» **What this task involves**
Your answer should consist of the lines holding "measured", copied from the material below.

+ + + + +

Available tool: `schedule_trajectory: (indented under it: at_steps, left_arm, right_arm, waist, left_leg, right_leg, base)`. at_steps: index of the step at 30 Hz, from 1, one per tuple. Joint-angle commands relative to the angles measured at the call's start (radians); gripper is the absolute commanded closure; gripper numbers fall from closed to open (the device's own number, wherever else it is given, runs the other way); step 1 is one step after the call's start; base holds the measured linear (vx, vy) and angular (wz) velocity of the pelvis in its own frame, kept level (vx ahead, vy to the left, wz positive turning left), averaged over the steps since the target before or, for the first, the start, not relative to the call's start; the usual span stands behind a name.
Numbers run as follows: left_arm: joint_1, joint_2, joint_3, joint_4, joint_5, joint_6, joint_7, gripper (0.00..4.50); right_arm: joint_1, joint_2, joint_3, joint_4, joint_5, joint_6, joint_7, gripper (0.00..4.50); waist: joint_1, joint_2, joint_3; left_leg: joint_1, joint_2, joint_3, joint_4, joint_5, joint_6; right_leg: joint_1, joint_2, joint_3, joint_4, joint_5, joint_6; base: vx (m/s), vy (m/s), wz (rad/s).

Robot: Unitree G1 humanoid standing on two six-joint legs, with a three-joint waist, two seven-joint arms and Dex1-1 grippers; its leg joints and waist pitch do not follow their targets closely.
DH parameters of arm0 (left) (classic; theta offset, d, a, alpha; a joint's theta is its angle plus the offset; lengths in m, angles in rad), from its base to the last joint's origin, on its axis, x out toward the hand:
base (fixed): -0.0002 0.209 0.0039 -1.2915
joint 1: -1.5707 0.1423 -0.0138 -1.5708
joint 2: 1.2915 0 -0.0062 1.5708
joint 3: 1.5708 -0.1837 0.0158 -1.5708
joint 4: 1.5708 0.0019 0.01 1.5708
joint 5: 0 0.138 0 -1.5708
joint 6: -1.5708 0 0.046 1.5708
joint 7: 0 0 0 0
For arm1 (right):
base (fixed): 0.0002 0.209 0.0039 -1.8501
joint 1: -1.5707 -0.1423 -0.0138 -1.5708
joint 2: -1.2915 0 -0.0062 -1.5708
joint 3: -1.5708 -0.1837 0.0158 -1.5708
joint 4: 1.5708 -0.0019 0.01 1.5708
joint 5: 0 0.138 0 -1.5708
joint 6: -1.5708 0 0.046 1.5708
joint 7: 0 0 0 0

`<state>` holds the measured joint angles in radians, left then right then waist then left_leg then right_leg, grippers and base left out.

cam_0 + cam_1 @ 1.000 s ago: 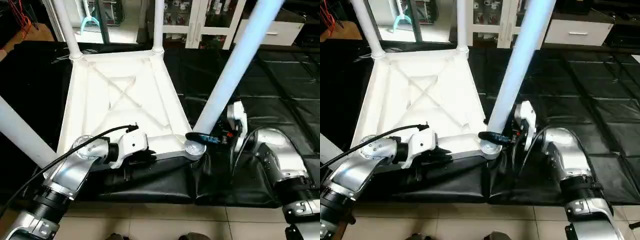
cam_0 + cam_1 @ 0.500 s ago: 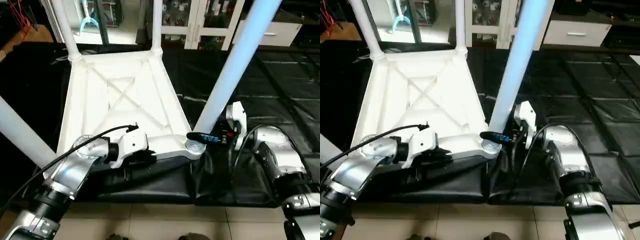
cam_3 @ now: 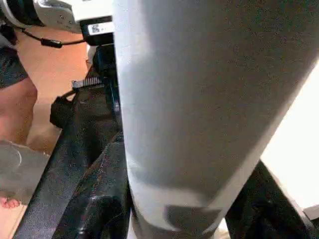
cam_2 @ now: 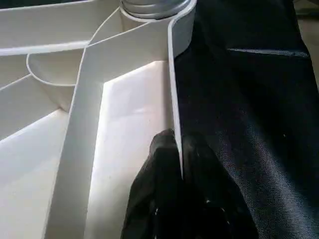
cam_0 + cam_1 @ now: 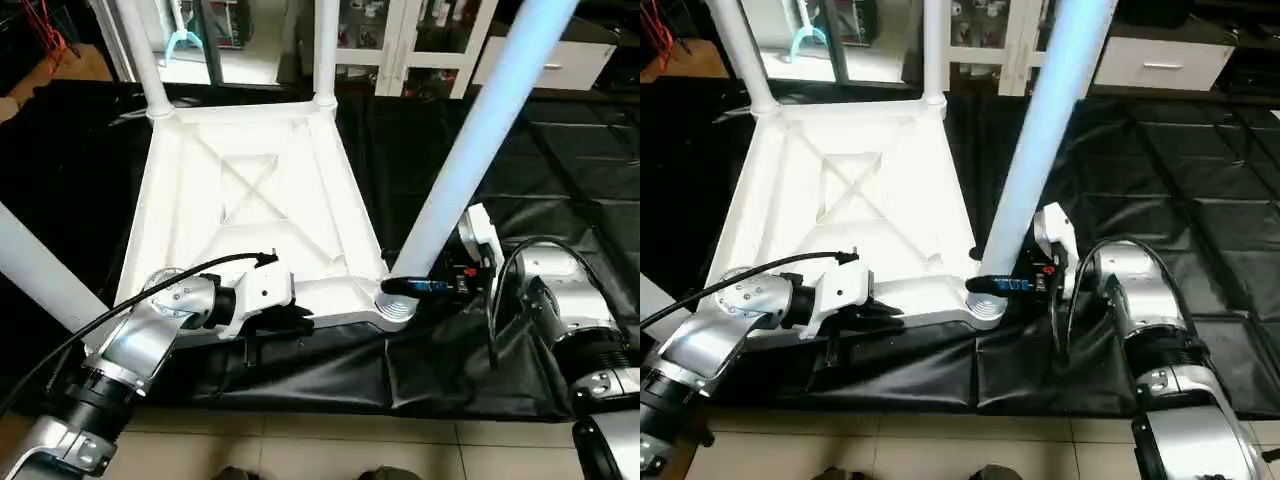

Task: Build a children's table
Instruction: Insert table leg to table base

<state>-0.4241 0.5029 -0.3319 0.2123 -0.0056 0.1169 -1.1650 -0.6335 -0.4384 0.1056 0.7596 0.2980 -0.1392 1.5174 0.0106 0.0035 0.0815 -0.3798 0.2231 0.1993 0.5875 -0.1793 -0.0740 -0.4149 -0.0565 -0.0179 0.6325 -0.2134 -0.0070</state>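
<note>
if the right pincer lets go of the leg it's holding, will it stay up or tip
Probably stays up: the leg has its base in the corner socket, like the far leg standing unheld. It leans, though, so it may wobble if not fully seated. It looks like stiff, light hollow plastic. The right pincer grips it just above the socket.

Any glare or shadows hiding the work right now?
Left wrist view: a hard bright patch on the table top, with the left tool dark against it. Right wrist view: blown-out white beside the leg. Left eye view: mild sheen on the black mat, nothing hidden.
</note>
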Motion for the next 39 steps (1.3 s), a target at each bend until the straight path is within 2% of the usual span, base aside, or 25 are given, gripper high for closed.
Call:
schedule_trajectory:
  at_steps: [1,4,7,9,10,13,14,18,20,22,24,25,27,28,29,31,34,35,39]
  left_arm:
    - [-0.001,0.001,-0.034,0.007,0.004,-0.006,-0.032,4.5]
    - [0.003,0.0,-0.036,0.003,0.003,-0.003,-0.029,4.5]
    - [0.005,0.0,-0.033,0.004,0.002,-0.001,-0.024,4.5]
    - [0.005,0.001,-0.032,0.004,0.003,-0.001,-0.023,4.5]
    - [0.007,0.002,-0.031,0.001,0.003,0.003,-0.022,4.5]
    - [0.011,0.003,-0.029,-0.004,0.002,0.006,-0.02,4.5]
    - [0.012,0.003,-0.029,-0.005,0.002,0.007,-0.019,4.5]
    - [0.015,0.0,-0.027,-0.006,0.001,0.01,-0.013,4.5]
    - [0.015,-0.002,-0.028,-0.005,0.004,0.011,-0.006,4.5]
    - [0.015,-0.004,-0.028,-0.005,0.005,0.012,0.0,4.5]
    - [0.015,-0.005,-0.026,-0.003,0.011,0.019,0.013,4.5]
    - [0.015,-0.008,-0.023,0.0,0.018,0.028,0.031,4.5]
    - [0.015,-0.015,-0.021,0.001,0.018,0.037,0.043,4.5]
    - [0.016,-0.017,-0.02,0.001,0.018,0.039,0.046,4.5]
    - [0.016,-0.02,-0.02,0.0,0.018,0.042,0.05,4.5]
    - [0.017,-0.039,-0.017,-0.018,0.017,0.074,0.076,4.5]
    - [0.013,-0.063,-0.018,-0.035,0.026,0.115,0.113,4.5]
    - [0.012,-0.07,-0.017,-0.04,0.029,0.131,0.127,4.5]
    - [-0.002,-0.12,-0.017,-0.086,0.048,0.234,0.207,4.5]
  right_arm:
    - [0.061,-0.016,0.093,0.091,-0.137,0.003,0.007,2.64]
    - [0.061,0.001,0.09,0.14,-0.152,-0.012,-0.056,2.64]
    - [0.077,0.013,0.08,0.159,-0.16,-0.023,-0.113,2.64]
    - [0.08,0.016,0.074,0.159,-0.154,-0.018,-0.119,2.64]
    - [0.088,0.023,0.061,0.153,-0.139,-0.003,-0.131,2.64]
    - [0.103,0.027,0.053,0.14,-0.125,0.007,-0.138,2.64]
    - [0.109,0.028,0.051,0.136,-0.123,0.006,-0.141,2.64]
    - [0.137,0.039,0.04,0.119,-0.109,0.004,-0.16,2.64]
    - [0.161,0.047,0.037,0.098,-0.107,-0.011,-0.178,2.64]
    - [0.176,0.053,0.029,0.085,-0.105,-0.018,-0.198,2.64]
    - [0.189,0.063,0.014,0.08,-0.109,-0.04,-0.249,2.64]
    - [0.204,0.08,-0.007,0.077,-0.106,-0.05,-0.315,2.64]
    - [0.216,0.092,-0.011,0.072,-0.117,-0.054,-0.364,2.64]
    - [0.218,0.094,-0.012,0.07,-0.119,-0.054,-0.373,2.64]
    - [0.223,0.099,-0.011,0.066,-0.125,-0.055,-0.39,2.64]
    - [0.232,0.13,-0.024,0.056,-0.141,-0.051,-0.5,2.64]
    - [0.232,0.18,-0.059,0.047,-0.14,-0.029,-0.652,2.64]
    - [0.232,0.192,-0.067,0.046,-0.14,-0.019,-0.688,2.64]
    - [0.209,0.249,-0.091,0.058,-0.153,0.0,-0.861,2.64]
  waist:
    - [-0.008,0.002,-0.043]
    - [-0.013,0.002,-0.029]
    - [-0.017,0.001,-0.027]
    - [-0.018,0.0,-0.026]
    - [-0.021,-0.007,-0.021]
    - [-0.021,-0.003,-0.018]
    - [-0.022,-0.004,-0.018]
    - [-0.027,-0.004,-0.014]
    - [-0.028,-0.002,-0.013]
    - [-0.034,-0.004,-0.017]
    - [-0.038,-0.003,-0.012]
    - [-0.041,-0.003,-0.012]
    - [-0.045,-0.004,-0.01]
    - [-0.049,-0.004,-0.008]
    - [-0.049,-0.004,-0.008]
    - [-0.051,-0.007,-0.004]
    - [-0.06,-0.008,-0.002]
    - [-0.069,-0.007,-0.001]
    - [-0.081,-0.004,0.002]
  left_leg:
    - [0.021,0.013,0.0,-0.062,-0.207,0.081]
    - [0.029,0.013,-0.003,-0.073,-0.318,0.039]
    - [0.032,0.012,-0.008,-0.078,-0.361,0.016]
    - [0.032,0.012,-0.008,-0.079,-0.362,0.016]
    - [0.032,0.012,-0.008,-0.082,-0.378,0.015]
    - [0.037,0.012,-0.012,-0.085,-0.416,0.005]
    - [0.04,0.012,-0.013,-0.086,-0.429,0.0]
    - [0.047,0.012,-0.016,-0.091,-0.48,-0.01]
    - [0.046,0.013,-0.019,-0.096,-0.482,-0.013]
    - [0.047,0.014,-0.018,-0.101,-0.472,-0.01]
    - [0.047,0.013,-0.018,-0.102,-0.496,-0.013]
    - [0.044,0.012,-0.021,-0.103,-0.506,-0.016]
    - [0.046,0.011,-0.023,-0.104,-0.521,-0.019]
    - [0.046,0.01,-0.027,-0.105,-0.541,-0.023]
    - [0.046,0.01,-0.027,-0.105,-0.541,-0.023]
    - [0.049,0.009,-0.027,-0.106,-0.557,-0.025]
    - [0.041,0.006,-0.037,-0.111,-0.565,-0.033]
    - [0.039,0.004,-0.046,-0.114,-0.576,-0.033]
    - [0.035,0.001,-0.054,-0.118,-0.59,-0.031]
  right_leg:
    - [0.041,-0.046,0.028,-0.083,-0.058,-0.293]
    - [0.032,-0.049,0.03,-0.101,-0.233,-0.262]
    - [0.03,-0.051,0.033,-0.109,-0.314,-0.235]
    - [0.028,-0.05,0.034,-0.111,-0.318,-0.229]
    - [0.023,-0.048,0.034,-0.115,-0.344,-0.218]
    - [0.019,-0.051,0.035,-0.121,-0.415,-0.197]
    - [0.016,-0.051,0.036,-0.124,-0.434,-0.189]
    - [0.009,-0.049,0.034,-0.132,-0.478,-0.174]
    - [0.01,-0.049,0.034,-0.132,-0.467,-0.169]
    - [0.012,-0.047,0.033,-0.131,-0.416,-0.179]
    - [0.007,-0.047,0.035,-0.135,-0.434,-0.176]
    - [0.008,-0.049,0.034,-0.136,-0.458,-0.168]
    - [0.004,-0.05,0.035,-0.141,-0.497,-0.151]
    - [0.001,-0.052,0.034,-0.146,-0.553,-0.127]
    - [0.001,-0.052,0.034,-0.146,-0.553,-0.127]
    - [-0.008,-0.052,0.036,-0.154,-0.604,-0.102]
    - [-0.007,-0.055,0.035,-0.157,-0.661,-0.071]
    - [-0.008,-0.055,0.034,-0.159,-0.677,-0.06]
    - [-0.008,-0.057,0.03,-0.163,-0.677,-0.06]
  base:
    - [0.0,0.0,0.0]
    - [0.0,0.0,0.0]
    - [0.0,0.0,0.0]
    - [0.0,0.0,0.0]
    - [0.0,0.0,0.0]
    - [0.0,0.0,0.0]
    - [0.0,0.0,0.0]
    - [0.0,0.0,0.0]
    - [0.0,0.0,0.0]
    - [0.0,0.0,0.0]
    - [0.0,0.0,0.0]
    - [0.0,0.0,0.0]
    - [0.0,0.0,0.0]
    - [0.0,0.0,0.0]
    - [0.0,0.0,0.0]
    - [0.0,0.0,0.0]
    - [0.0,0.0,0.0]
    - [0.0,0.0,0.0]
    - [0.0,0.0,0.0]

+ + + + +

» **Output of the exercise**
Available tool: `schedule_trajectory: (indented under it: at_steps, left_arm, right_arm, waist, left_leg, right_leg, base)`. at_steps: index of the step at 30 Hz, from 1, one per tuple. Joint-angle commands relative to the angles measured at the call's start (radians); gripper is the absolute commanded closure; gripper numbers fall from closed to open (the device's own number, wherever else it is given, runs the other way); step 1 is one step after the call's start; base holds the measured linear (vx, vy) and angular (wz) velocity of the pelvis in its own frame, kept level (vx ahead, vy to the left, wz positive turning left), averaged over the steps since the target before or, for the first, the start, not relative to the call's start; the usual span stands behind a name.
`<state>` holds the measured joint angles in radians, left then right then waist then left_leg then right_leg, grippers and base left out.

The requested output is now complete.